Task to carry out:
The listing that follows must be retyped in full, exactly.

Collected material:
%%

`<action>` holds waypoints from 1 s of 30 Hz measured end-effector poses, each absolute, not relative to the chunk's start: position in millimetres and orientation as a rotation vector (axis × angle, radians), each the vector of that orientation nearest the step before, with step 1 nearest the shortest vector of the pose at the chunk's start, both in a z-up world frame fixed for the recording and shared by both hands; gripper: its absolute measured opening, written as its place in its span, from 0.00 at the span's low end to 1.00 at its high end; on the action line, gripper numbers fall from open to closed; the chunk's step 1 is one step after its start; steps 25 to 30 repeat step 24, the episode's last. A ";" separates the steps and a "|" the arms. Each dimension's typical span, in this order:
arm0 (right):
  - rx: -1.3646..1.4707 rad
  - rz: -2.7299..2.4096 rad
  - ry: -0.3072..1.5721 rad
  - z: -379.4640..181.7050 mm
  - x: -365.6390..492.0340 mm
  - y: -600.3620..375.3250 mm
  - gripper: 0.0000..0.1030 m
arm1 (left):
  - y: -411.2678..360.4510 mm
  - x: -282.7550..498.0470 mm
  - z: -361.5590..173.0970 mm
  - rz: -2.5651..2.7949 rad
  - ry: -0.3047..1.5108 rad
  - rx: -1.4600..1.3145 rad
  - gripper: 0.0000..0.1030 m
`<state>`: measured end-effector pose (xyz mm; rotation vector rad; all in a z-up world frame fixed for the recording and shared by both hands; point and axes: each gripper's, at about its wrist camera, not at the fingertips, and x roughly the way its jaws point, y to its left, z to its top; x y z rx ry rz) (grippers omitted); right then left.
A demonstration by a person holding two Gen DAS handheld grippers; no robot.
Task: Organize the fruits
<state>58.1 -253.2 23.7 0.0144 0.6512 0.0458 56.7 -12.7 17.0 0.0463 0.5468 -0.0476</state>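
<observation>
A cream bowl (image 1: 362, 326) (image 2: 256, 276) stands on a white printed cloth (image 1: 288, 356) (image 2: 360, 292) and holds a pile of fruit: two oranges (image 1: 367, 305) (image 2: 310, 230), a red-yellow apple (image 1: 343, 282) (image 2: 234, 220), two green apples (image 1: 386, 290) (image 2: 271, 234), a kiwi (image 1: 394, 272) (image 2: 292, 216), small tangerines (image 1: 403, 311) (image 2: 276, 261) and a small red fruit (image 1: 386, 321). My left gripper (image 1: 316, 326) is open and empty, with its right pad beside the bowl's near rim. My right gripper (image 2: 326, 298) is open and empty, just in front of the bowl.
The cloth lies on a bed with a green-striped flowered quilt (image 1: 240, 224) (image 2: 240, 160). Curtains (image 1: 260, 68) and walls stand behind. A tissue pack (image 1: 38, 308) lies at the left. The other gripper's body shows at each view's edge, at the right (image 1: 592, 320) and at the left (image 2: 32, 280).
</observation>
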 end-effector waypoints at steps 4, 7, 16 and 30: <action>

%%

Exercise solution:
`<action>` holds waypoints from 1 s of 30 Hz measured end-effector poses, each absolute, not relative to the chunk's start: position in millimetres and orientation as a rotation vector (axis × angle, radians), each the vector of that orientation nearest the step before, with step 1 nearest the shortest vector of the pose at the chunk's start, both in a z-up world frame fixed for the recording and shared by both hands; gripper: its absolute measured opening, written as its place in its span, from 0.00 at the span's low end to 1.00 at its high end; on the action line, gripper numbers fall from open to closed; the chunk's step 1 is one step after its start; steps 25 to 30 repeat step 24, the episode's last. A ";" separates the steps and a "|" the arms. Each dimension's typical span, in this order:
arm0 (right):
  - rx: -1.3646..1.4707 rad
  - rz: -2.7299..2.4096 rad
  - ry: -0.3072..1.5721 rad
  - z: -379.4640..181.7050 mm
  - x: -365.6390..492.0340 mm
  - y: -600.3620..375.3250 mm
  - gripper: 0.0000..0.1030 m
arm1 (left):
  - y: -411.2678..360.4510 mm
  - x: -282.7550..498.0470 mm
  - z: -361.5590..173.0970 mm
  - rz: -2.5651..2.7949 rad
  - ry: -0.3047..1.5108 rad
  - rx: -1.4600..1.3145 rad
  - gripper: 0.0000..0.1030 m
`<state>`: measured end-effector pose (xyz mm; rotation vector rad; all in a z-up world frame fixed for the recording and shared by both hands; point and axes: each gripper's, at about its wrist camera, not at the fingertips, and x roughly the way its jaws point, y to its left, z to its top; x y z rx ry rz) (grippers omitted); right then left.
A demonstration by a person holding two Gen DAS handheld grippers; no robot.
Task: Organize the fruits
<state>58.1 -253.2 23.7 0.0144 0.6512 0.0458 56.7 -12.7 17.0 0.0463 0.5468 -0.0476</state>
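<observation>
A cream bowl (image 1: 362, 326) (image 2: 256, 276) stands on a white printed cloth (image 1: 288, 356) (image 2: 360, 292) and holds a pile of fruit: two oranges (image 1: 367, 305) (image 2: 310, 230), a red-yellow apple (image 1: 343, 282) (image 2: 234, 220), two green apples (image 1: 386, 290) (image 2: 271, 234), a kiwi (image 1: 394, 272) (image 2: 292, 216), small tangerines (image 1: 403, 311) (image 2: 276, 261) and a small red fruit (image 1: 386, 321). My left gripper (image 1: 316, 326) is open and empty, with its right pad beside the bowl's near rim. My right gripper (image 2: 326, 298) is open and empty, just in front of the bowl.
The cloth lies on a bed with a green-striped flowered quilt (image 1: 240, 224) (image 2: 240, 160). Curtains (image 1: 260, 68) and walls stand behind. A tissue pack (image 1: 38, 308) lies at the left. The other gripper's body shows at each view's edge, at the right (image 1: 592, 320) and at the left (image 2: 32, 280).
</observation>
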 end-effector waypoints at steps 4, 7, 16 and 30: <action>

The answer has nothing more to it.